В рессорной легкой коляске с откидным верхом сидела, слегка откинувшись, царственно-безмятежная и в то же время неизъяснимо прелестная, красивая женщина, крупная, в серой шиншилловой шубке, в серой меховой шапочке, приколотой к ее пышным темным волосам, и с такою же муфтою на коленях. У нее было нежное, светло-румяное лицо с большими жемчужно-серыми глазами.

Иржи оцепенел. Он только что хотел сказать Володе, что как же так неосторожно они стояли — разве так можно! — и не смог вымолвить слова. И не было сил отвести глаза от этого, врасплох ворвавшегося в его душу видения, от этой княгини севера — так почему-то промелькнуло в сознании бедного Иржи, — от всей ее женственно-могучей и гордой, светлой и властно-обаятельной красоты.

Коляска совсем остановилась. Благозвучный, грудной, с легкой протяжкою удивления голос, проникнутый материнской встревоженностью, произнес:

— Володенька? Сынок… почему ты здесь?!

И незнакомка слегка подалась из коляски.

Володя испуганно обернулся:

— Мама?!

И не знал, что дальше говорить, что делать.

Не знал и Прохазка. Оба стояли безмолвные, оцепенелые.

Наконец Володя сказал торопливо и почему-то шепотом:

— Иржи, это моя мама.

В это время послышался укоризненно-строгий голос:

— Володя? Я жду!

Мальчик поспешно протянул Иржи руку и кинулся садиться.

Ольга Александровна молча подвинулась. Володя тяжело вздохнул: будет разговор!
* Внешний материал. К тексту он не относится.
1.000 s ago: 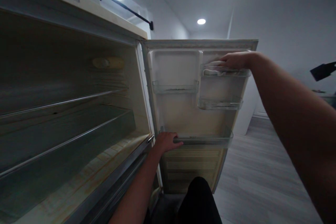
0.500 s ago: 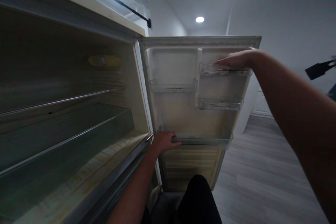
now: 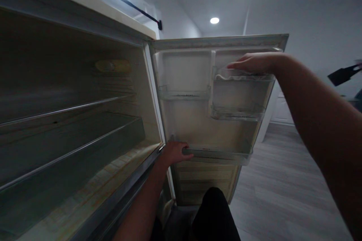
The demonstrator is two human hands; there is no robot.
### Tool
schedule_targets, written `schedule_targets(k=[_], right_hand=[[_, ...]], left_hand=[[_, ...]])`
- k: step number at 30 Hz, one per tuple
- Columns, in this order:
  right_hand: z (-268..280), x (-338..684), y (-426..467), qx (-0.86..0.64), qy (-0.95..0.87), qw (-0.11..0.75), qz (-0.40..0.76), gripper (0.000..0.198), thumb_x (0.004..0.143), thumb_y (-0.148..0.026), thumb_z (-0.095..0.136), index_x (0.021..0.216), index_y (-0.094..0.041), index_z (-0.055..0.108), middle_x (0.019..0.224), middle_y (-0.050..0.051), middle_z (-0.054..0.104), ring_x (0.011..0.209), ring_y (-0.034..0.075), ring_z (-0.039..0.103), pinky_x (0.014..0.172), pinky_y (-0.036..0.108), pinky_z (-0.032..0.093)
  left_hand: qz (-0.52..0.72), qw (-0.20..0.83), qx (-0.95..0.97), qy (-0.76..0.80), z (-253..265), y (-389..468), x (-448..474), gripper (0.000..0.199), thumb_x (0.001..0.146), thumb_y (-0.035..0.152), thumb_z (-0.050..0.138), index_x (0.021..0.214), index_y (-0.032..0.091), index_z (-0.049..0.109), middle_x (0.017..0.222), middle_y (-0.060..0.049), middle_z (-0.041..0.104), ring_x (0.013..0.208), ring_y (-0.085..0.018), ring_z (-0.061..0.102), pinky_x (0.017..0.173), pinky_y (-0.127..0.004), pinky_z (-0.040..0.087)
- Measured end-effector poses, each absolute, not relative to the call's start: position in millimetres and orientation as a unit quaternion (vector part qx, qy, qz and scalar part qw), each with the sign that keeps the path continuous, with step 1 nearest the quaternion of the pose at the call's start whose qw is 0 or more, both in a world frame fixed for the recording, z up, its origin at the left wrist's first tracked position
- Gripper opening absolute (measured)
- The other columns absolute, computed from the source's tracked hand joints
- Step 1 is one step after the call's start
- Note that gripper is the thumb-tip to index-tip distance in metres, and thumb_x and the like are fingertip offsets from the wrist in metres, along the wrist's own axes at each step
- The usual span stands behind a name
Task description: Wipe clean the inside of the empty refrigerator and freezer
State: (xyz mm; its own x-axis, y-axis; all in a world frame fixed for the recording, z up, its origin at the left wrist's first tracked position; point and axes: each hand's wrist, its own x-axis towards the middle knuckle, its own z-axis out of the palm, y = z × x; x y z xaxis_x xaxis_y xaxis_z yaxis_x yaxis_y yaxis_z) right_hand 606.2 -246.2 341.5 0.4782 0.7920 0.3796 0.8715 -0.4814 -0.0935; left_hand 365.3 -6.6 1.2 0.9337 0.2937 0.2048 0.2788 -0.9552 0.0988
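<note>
Here, a tall off-white refrigerator door (image 3: pixel 182 69), swung open; low on it, a long clear plastic lower bin (image 3: pixel 220 154), rim held in the left hand (image 3: pixel 174 152); high at the right, a short clear plastic upper bin (image 3: pixel 258 78); over this, palm down, fingers pointing left, the nearer right hand (image 3: pixel 253 63), grip too hidden to tell; directly below, inside, a crumpled white cloth (image 3: pixel 224 77), long axis along the rim.

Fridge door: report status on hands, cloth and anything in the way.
Left hand gripping lower door bin. Right hand at top-right door bin, over white cloth. Knee before bottom panel, clear of both hands.
</note>
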Motion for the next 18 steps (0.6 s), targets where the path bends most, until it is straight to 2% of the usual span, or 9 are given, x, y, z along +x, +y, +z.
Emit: schedule_targets(k=[3,9,14,18], right_hand=[[340.5,597.4,-254.0,-0.842,-0.506,0.131,-0.137,0.070,0.097,-0.070,0.045,0.119,-0.010,0.074,0.120,0.013,0.070,0.096,0.020,0.060,0.099,0.040,0.045],[339.1,597.9,-266.0,-0.787,-0.568,0.240,-0.028,0.062,0.098,-0.063,0.051,0.124,-0.011,0.070,0.115,0.011,0.073,0.091,0.016,0.062,0.092,0.034,0.048],[342.0,587.4,-260.0,-0.814,-0.547,0.195,0.011,0.053,0.098,-0.054,0.055,0.125,-0.011,0.072,0.108,0.009,0.075,0.084,0.015,0.064,0.092,0.035,0.049],[340.0,581.0,-261.9,-0.824,-0.543,0.145,-0.064,0.054,0.097,-0.055,0.058,0.120,-0.010,0.075,0.102,0.008,0.075,0.082,0.014,0.061,0.088,0.034,0.048]], left_hand=[[0.117,0.035,0.982,0.146,-0.5,-6.9,366.6,0.061,0.082,0.076,0.060,0.116,0.027,0.074,0.111,-0.006,0.079,0.104,-0.031,0.073,0.092,-0.043,0.053],[0.123,0.041,0.981,0.144,-1.4,-8.7,367.0,0.057,0.084,0.072,0.061,0.116,0.027,0.074,0.111,-0.006,0.079,0.103,-0.030,0.072,0.093,-0.043,0.052],[0.117,0.043,0.982,0.145,-0.3,-8.5,366.6,0.058,0.082,0.073,0.062,0.115,0.027,0.074,0.111,-0.006,0.079,0.103,-0.030,0.072,0.092,-0.041,0.052],[0.113,0.043,0.982,0.148,1.3,-8.0,365.9,0.059,0.082,0.074,0.061,0.117,0.027,0.074,0.113,-0.006,0.079,0.105,-0.031,0.072,0.093,-0.042,0.052]])
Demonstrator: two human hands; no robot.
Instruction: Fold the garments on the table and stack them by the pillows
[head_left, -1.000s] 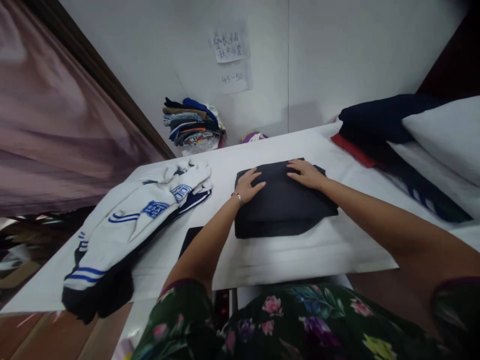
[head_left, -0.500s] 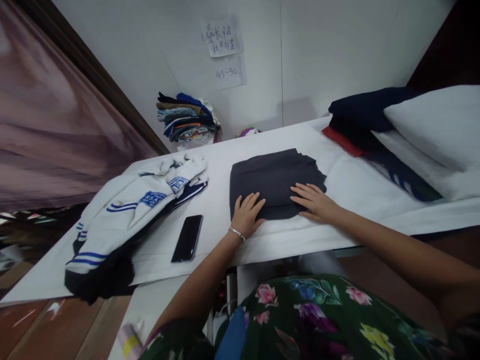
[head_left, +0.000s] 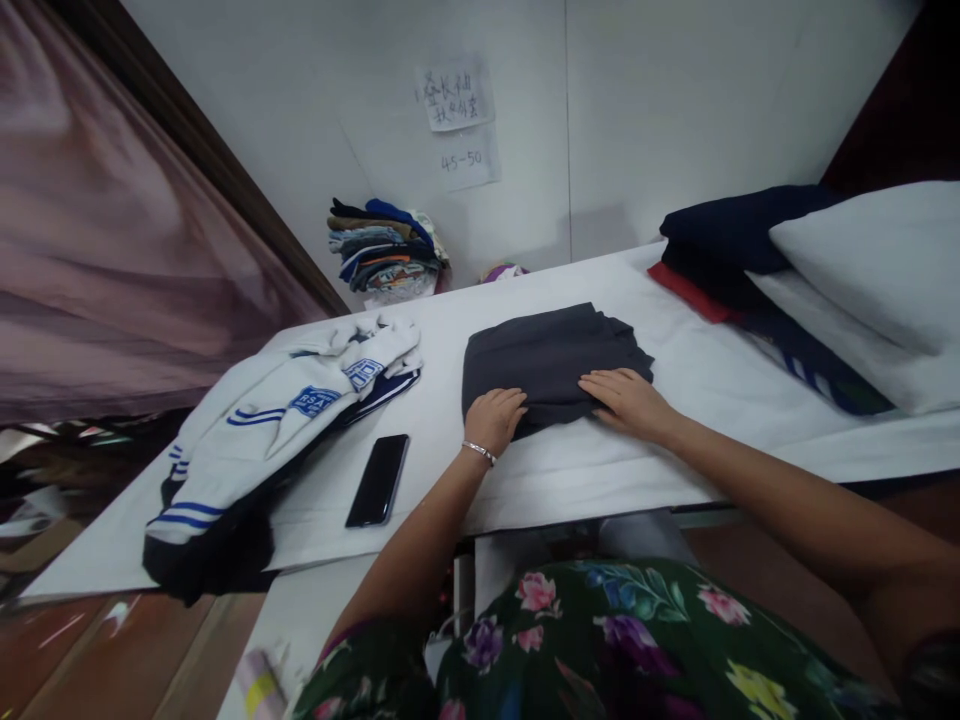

Под госпиталь еще в июне тысяча девятьсот пятнадцатого года Шатровы отдали полностью огромный свой особняк с большим садом. Верхний этаж был превращен в палаты для раненых, требующих вмешательства хирурга.

Здесь же были две операционные и небольшой кабинет Ольги Александровны, он же — и комната врачебных советов.

В нижнем — одна половина, отделенная наглухо, была оборудована под военных «психотравматиков» — так их называли попросту сестры и фельдшера. В этой половине главным образом и был консультантом Никита. Каждую субботу постоянный ямщик Никиты, знаменитый в округе «троечник» Ерема, бесшабашный молодой мужик, хотя и старообрядец, двоедан, подавал прямо ко крылечку земской Калиновской больницы свою бешеную гнедую тройку, с подвязанными колокольцами, чтобы не обеспокоить больных, и через каких-нибудь пять часов доктор Шатров, закончивший свой врачебный день, был уже в городе.

Госпиталю матери он посвящал остаток субботы и воскресенье, а воскресный вечер — снова обход в своей больнице.

Остальная половина нижнего этажа была оборудована под огромную, сверкающую кафелем кухню.